An Iowa medical billing and reimbursements services company is boosting its cybersecurity after suffering a ransomware attack.
An unknown threat actor hit Timberline Billing Service LLC with malware between February 12 and March 4, 2020. After gaining access to the company's network, the attacker encrypted files and removed information.
Timberline said it was unable to determine precisely what data was exfiltrated, but a review of the files that could have been accessed concluded that current and former students in schools served by the company may have been impacted.
Timberline, which is based in Des Moines, provides services to around 190 schools in Iowa. The security incident was reported to the Department of Health and Human Services’ Office for Civil Rights as a data breach affecting up to 116,131 individuals.

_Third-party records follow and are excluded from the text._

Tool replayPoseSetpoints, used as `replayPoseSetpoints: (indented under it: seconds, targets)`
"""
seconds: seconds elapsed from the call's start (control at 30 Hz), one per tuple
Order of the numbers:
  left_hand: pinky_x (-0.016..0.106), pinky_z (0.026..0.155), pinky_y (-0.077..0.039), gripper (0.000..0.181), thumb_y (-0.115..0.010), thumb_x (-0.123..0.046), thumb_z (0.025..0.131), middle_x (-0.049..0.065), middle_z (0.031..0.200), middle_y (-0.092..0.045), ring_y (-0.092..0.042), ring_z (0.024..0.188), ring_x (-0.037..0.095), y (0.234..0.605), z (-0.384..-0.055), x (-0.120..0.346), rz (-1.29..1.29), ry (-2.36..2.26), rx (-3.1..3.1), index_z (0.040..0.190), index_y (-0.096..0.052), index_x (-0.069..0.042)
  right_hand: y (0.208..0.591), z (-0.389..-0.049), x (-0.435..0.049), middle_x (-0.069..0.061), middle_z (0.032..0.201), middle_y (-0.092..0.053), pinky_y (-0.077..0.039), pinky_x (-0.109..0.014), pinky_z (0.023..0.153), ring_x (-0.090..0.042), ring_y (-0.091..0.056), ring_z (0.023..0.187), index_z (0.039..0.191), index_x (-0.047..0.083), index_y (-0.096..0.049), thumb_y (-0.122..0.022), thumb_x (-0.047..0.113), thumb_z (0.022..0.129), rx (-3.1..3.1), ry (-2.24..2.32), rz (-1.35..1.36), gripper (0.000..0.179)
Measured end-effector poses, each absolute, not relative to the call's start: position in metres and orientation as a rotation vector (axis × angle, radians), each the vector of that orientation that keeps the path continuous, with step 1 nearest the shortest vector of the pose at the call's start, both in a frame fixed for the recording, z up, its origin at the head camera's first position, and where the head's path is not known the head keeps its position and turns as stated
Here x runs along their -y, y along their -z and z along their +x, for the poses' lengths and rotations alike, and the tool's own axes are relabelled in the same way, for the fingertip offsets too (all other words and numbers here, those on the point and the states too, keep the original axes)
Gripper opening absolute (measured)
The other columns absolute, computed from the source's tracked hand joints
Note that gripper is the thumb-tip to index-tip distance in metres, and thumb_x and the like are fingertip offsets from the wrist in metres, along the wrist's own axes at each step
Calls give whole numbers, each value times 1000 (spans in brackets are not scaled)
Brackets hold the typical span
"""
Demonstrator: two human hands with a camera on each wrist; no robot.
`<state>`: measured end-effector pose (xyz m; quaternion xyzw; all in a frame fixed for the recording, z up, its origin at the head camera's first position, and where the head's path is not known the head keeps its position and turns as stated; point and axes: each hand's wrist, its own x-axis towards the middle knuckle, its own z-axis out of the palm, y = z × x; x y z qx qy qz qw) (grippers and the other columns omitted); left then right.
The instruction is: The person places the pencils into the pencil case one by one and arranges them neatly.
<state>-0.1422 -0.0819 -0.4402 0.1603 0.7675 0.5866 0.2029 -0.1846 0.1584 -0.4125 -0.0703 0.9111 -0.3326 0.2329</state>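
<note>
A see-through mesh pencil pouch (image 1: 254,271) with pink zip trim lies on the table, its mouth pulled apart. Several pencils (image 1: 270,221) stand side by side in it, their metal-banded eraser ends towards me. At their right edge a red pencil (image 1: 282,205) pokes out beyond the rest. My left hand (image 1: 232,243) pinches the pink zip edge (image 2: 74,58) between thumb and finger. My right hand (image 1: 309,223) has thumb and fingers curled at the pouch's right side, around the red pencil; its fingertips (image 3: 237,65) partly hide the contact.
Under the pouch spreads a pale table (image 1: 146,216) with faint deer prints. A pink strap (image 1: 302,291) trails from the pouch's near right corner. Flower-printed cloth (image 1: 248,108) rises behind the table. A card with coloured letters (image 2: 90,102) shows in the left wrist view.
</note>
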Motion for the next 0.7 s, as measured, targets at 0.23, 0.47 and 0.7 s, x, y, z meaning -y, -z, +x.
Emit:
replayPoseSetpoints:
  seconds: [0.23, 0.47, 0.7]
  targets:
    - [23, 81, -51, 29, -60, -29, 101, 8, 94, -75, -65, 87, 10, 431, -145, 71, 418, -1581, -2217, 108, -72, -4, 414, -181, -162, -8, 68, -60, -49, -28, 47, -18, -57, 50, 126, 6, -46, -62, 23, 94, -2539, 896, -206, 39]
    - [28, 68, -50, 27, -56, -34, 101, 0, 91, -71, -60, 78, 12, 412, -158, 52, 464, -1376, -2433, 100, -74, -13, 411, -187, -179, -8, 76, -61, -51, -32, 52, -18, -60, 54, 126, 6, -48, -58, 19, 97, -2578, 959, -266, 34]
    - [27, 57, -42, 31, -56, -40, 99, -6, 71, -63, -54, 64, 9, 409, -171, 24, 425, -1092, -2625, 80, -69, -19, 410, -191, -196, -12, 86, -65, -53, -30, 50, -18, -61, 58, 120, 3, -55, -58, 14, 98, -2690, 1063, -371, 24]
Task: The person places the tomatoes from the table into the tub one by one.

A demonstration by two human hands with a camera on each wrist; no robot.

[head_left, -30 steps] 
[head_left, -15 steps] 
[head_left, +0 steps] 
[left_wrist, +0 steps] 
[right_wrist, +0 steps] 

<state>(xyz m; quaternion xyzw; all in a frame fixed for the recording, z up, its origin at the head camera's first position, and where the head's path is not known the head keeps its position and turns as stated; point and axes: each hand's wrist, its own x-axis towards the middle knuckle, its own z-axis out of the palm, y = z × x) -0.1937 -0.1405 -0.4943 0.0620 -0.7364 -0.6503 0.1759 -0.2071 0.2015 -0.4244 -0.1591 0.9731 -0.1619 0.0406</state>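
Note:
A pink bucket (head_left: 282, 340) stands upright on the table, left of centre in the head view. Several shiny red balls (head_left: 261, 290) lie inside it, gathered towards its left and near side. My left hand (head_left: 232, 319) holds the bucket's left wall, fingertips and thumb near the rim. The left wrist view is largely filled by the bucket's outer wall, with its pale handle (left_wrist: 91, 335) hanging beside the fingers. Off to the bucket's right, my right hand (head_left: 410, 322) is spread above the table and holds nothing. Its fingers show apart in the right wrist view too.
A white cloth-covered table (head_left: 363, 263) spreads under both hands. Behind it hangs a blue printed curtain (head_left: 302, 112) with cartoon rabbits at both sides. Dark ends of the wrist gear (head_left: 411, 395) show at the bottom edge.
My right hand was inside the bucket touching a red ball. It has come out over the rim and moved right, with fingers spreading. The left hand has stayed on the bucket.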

Data accessed by the attacker may have included students' names, dates of birth, Medicaid identification number, and related billing information.
Social Security numbers may also have been accessed in what Timberline described as "very limited instances."
Iowa City Community School District leaders said the ransomware attack "did not involve any access to District’s internal systems or student records."
Timberline started contacting students in Iowa on October 20 to notify them of “a privacy incident that may have involved some of their information.”
While the company says it hasn't yet unearthed any instances of student data being misused, Timberline is offering all students impacted by the incident free credit monitoring and identity protection services.
A toll-free call center has been established by Timberline to support impacted students and their parents.
Company officials said action was being taken to improve Timberline's security systems to prevent a similar attack from happening in the future. Among the steps being implemented were firewall and server upgrades, migrating school and student data to a cloud location, resetting all user passwords, and requiring frequent password rotations.
Other Iowa organizations impacted by malware this year include UnityPoint Health and Iowa State Foundation, both of which suffered a data breach when their third-party vendor Blackbaud was attacked with ransomware in May.